Task goal -
Lines below containing the word "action" should be copied out.

* * * * * * *

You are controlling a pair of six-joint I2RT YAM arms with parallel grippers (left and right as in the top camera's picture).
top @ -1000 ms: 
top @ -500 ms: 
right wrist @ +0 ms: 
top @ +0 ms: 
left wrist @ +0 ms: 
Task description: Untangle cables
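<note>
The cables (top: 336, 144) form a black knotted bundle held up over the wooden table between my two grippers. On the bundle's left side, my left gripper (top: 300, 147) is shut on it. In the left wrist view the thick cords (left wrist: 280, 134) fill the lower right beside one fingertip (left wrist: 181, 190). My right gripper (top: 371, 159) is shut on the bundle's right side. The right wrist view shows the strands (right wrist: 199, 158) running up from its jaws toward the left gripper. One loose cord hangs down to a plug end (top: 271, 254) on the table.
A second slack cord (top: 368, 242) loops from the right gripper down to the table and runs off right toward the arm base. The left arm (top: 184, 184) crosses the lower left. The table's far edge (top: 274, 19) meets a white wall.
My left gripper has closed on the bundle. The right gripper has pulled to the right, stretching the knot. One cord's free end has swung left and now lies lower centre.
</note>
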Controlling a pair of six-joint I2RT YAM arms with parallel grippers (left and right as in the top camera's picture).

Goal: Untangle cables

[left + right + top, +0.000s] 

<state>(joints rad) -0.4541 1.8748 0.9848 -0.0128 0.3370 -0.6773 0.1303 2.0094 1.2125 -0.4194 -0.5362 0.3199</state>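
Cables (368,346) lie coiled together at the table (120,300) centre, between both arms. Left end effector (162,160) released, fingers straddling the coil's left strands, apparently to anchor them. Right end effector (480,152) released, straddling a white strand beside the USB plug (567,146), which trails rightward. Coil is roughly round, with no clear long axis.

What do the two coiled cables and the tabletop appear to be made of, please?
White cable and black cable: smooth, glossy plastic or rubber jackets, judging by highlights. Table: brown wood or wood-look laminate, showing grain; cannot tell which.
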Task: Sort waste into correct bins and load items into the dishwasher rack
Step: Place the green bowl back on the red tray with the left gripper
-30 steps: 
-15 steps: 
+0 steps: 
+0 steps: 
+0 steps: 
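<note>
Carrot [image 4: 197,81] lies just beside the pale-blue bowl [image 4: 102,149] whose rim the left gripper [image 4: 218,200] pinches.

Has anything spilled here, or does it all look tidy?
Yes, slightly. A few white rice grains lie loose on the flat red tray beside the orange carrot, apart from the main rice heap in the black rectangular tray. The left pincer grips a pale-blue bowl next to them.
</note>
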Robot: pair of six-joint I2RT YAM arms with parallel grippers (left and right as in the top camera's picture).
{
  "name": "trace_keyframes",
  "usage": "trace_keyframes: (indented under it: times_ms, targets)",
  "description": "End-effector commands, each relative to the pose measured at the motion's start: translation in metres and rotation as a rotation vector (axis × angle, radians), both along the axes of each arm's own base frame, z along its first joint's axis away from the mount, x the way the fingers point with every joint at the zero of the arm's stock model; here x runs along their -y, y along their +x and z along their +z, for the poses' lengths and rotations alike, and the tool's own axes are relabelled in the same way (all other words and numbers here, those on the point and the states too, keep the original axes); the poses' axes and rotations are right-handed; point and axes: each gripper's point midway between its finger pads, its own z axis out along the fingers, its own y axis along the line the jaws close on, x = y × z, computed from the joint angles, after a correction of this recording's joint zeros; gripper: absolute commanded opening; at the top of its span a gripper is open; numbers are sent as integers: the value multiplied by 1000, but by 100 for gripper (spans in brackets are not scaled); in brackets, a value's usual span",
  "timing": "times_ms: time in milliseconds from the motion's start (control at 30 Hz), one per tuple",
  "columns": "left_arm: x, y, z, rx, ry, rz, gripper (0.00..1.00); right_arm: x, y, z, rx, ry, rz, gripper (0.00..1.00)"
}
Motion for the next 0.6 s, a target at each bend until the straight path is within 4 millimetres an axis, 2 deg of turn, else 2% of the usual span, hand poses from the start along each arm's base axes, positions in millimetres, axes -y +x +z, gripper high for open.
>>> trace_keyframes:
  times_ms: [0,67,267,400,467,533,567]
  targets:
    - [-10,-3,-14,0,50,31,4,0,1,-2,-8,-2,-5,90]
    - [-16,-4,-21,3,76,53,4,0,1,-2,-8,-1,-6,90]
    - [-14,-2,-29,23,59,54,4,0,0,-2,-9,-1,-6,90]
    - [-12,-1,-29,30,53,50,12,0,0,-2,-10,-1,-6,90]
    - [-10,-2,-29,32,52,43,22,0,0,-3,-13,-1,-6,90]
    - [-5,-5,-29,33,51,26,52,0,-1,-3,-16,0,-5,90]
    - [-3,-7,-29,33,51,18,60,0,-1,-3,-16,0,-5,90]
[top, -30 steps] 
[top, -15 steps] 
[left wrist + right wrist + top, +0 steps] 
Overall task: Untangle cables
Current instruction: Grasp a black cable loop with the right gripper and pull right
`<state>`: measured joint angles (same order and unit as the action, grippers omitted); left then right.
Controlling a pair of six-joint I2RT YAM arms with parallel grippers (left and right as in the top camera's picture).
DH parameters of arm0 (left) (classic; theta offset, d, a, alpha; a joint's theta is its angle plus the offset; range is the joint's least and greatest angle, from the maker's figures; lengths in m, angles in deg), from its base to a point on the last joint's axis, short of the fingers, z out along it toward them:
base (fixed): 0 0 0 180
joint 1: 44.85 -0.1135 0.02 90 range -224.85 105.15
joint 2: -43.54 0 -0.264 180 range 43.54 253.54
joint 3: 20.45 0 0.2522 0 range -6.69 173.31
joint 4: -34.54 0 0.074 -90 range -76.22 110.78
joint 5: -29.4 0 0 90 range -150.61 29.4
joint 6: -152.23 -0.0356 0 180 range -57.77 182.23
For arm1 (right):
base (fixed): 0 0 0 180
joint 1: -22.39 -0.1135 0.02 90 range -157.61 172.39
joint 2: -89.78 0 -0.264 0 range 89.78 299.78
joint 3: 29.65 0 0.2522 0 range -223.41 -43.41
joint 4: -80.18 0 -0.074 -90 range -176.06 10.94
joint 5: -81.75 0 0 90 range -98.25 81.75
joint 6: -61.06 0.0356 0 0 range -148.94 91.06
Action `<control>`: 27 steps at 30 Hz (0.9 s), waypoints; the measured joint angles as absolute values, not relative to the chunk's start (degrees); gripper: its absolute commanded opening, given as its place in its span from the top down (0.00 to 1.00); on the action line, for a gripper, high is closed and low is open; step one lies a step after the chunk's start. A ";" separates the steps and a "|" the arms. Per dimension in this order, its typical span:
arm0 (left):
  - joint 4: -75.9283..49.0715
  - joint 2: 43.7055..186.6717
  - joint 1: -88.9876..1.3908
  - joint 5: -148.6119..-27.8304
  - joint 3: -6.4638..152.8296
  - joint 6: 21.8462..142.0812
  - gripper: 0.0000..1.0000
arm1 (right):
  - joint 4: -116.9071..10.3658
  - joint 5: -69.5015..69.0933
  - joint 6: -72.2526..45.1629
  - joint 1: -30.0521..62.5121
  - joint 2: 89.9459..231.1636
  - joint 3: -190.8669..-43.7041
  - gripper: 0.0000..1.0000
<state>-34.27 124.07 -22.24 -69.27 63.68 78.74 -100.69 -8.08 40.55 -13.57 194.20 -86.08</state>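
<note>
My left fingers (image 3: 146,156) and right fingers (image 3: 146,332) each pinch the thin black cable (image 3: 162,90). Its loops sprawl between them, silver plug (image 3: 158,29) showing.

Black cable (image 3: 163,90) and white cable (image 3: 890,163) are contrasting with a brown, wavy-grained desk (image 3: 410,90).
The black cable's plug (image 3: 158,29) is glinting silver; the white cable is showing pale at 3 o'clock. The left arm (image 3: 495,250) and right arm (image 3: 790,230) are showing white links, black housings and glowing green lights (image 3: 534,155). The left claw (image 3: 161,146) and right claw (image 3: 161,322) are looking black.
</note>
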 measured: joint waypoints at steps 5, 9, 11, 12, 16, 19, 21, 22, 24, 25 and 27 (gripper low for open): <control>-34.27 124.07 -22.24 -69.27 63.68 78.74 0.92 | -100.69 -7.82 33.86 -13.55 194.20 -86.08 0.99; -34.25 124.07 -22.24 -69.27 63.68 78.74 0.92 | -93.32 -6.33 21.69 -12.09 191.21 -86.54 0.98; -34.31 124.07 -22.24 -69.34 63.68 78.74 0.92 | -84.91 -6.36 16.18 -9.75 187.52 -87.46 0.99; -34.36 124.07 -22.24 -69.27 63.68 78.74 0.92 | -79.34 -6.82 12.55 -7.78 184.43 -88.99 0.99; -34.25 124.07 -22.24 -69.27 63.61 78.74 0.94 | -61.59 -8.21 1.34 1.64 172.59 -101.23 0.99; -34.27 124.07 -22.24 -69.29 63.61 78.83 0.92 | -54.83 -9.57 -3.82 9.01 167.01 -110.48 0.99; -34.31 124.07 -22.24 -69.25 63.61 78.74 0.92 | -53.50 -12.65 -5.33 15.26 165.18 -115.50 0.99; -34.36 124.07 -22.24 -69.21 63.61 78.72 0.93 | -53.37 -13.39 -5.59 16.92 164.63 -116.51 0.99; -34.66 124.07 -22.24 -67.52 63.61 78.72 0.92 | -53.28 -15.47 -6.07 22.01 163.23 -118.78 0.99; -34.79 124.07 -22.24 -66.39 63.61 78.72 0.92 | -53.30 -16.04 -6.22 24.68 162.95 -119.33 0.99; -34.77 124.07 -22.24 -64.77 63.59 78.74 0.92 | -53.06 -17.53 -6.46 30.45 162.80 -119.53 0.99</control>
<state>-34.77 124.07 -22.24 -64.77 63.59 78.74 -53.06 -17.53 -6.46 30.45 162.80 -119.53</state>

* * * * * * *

Your solution -
`<state>`: measured joint angles (same order and unit as the action, grippers omitted); left then right.
Action `<control>`: 27 steps at 30 Hz (0.9 s), waypoints; the measured joint angles as absolute values, not relative to the chunk's start (degrees); gripper: its absolute commanded opening, given as its place in its span from the top down (0.00 to 1.00); on the action line, for a gripper, high is closed and low is open; step one lies a step after the chunk's start. A ";" separates the steps and a "|" the arms. Per dimension in this order, its typical span:

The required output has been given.